Chris' (Previous) Daily Journal
January 24, 2010, Manta, Ecuador
Manta, the second busiest port in Ecuador, mostly exports coffee, bananas, cotton textiles and fish. In its beginning it was known as Jocay – meaning fish house. An inlet divides Manta into two areas – the downtown and Tarqui – a resort district.
Ecuador straddles the equator. (Note: In the Spanish language, ecuador means equator). It’s also one of the most popular travel destinations in South America. The Andes mountains are nearby, along with a string of volcanoes, some active and some extinct.
Some of the passengers on board our ship took an excursion to Quito, the capital city, so they could actually stand on or straddle the equator At 9,360 feet above sea level, it’s the world’s second highest capital.
Even though John purchased his Panama hat in Panama, it was produced in Ecuador – in fact, the Panama hat originated in Manta.
Since the U.S. dollar is the currency, we didn’t need to worry about conversion rates or exchanging money.
Just on the outskirts of Manta, we stopped at a house where Panama hats are made. What a backbreaking job. Because pressure must be applied while pulling and weaving the strands, the maker (usually a woman) stands at an awkward angle while she is making the hat. (Be sure to check out the photos page for Manta so you can see how hard a job this is). She can only work about three hours per day as her back and chest are constantly pushing down on the hat form, plus the hands begin to tire. It takes about a week to make one hat – and the average price is about $25.00 – which can be negotiated.
Some Panama hats can cost nearly $1,000 – and they take about five to six weeks to make, due to the more intricate weaving.
Next, we visited a charming little area known best for making loofahs and large bags, as well as many other craft items. The children were just as involved as the adults in making things and vending. How can one say no to an adorable child? We couldn’t – we walked away with some little dolls.
Next stop, a factory where yvori (ivory) nuts are made into jewelry, small figurines and buttons. It is amazing how hard the nuts are – they feel like rocks. We were able to watch the production for a bit and then invited into the showroom. The jewelry was beautiful and very reasonably priced. A lot of the buttons used by Christian Dior come from Manta.

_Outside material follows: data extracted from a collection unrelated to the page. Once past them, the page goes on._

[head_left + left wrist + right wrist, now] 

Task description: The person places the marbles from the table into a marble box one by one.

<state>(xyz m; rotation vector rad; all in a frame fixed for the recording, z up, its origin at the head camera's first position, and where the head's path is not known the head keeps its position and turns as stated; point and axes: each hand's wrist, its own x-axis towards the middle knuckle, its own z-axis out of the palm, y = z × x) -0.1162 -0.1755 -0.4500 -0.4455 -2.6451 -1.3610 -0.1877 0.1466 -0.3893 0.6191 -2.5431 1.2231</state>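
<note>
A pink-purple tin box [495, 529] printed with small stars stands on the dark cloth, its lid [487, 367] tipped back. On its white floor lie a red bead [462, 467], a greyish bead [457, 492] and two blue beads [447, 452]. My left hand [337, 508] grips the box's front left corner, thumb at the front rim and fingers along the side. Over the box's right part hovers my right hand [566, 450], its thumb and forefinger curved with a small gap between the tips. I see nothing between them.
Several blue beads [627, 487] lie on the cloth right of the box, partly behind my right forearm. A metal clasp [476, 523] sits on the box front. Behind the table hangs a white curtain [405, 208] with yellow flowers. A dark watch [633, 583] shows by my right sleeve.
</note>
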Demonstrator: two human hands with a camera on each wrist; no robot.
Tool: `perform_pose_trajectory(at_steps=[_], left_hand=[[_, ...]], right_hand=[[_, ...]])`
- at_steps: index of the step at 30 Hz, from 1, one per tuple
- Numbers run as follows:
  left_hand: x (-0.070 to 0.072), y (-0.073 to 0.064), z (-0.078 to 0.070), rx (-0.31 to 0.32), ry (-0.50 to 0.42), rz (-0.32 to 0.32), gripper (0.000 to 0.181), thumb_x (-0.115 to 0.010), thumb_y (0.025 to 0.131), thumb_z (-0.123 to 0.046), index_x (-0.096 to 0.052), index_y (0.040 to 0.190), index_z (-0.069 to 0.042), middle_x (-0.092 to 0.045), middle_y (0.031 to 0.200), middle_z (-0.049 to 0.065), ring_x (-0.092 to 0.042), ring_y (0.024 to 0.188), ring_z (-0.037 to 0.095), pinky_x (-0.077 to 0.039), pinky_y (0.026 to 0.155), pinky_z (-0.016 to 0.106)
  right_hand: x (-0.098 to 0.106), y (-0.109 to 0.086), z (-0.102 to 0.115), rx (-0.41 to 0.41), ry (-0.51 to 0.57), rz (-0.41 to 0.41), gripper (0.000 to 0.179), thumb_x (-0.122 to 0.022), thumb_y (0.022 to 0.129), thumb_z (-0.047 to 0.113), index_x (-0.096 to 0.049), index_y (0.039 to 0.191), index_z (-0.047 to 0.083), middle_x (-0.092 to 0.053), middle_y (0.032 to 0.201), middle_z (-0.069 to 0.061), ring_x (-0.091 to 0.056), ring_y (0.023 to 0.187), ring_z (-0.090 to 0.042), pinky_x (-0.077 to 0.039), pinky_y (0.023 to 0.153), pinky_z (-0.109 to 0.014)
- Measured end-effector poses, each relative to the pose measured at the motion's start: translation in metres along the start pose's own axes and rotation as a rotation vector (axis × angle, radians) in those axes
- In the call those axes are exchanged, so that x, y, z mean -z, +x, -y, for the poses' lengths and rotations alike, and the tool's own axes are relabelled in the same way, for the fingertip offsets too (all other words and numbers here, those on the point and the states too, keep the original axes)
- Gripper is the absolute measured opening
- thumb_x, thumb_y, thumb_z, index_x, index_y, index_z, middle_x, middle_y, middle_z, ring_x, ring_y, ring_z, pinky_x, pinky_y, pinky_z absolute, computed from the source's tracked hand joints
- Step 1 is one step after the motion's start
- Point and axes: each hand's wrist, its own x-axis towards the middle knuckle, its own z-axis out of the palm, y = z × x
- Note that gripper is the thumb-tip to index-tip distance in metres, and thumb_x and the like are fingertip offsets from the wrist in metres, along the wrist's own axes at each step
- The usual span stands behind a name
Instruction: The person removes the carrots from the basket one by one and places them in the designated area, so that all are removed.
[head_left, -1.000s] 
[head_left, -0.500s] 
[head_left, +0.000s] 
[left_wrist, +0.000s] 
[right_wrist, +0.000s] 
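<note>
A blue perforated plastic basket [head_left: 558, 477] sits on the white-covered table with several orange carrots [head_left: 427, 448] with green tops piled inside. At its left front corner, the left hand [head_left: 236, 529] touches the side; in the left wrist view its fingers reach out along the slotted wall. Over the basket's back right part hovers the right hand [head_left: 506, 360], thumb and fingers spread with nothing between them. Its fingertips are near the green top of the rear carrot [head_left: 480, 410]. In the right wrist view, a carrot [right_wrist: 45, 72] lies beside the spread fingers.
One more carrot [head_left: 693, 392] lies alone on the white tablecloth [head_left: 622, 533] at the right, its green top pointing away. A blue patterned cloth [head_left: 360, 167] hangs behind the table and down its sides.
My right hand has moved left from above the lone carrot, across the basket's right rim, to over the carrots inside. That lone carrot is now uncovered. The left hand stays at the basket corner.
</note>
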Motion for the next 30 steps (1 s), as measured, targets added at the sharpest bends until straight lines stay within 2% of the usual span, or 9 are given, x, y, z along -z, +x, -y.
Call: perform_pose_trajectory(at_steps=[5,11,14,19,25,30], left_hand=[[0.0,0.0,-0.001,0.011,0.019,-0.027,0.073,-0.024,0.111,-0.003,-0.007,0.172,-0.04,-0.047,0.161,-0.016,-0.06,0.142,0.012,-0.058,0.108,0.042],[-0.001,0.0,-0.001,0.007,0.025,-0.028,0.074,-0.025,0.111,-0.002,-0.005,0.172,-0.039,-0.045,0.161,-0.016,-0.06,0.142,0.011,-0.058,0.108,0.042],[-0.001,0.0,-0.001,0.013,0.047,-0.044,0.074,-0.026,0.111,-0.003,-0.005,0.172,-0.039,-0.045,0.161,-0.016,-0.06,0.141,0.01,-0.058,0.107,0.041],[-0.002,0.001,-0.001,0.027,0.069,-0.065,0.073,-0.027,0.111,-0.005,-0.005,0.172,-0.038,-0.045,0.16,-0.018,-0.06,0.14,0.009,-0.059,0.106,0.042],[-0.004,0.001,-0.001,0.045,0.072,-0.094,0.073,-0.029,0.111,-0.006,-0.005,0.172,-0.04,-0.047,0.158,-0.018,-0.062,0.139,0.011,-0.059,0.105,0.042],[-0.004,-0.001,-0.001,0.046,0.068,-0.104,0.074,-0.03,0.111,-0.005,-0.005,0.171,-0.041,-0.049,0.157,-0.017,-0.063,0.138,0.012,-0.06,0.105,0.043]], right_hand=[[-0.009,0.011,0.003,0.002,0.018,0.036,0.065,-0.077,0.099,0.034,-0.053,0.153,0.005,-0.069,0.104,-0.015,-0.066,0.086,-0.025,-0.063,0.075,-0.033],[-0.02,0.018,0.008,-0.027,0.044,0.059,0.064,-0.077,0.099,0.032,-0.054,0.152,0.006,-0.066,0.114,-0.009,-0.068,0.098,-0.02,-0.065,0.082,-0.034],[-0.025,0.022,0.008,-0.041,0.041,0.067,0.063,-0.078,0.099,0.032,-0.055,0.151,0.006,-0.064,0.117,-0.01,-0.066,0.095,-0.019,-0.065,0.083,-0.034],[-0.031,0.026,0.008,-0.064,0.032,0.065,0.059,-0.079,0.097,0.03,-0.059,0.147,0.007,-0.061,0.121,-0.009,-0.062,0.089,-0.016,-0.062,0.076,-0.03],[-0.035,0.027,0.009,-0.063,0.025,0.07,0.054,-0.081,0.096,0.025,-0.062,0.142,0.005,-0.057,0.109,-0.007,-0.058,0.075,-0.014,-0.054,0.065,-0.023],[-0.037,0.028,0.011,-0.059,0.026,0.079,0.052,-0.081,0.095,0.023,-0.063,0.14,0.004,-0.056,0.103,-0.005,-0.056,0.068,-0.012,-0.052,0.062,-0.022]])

While driving, we were amazed at how many families load into the back of pickup trucks to get around. Although, it’s illegal, it is very commonly done. We also saw several families riding four to a motor scooter.
We stopped briefly in Monticristi, the true home of the Panama hat. There were hatmakers all along the main street, plus many young men selling belts. The shops also offered some beautiful hammocks, purses, jewelry and wicker furniture.
The average home costs around $50,000 to $60,000. If a nicer one is wanted, they are about $100,000. Gasoline prices were really good – about $1.50 per gallon. Several people wished they could buy some and take it back home with them. One reason the prices for things are what we consider, very reasonable, it’s because of the income. The average salary is $280.00 per month.
We thoroughly enjoyed our visit to Manta and Monticristi – and especially having the opportunity to visit some of the local areas. The people are warm, friendly and always smiling.
Next, we have two restful days at sea and then on Wednesday morning, we arrive in Lima, Peru.